## AIM OF THE EXERCISE
Would you repeat the whole listing exactly, pictures excluded?

※

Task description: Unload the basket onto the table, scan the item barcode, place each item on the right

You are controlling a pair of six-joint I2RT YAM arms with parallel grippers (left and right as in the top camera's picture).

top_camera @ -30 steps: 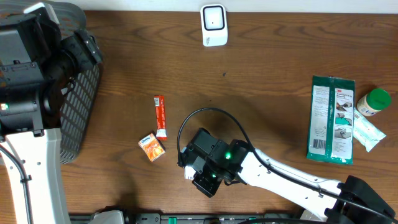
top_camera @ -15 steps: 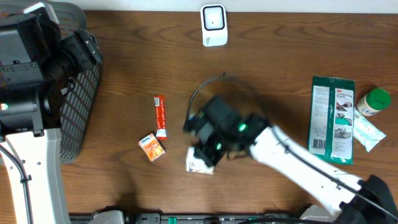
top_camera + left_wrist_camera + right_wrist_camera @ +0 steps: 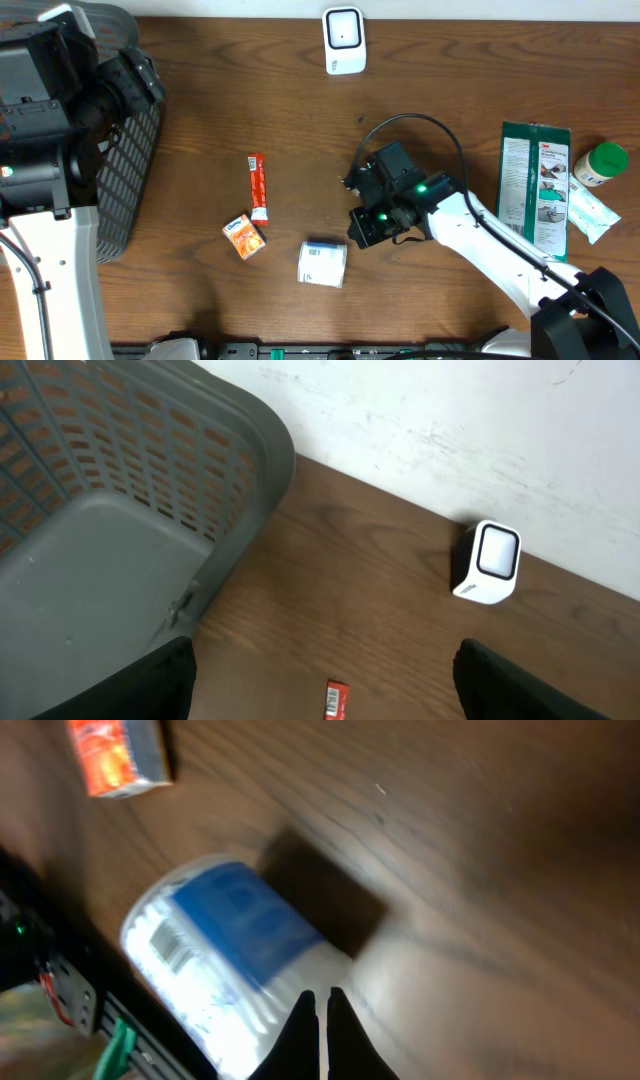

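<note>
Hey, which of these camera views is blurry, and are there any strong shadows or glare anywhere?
Right wrist: smeared and soft, the blue-and-white container and orange box both blurred, a dark shadow beside the container. Overhead: sharp, evenly lit, no obvious glare on the table. Left wrist: fairly crisp on the basket and scanner, nothing blown out.

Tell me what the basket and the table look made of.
Basket: matte grey plastic, judging by its moulded, slotted walls and rounded rim. Table: brown wood grain with a slight sheen. Whether it is solid wood, veneer or laminate cannot be told.
</note>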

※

## RESULT
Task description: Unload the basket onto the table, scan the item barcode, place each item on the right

You are controlling a pair of six-joint I2RT YAM arms with parallel grippers (left and right as in the top camera's picture).

top_camera @ -30 steps: 
top_camera @ -15 steps: 
top_camera + left_wrist_camera + right_wrist_camera @ +0 steps: 

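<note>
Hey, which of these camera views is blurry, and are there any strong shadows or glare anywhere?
Right wrist: smeared and soft, the blue-and-white container and orange box both blurred, a dark shadow beside the container. Overhead: sharp, evenly lit, no obvious glare on the table. Left wrist: fairly crisp on the basket and scanner, nothing blown out.

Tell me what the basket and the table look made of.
Basket: matte grey plastic, judging by its moulded, slotted walls and rounded rim. Table: brown wood grain with a slight sheen. Whether it is solid wood, veneer or laminate cannot be told.
</note>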

What this exercise required has been given in full.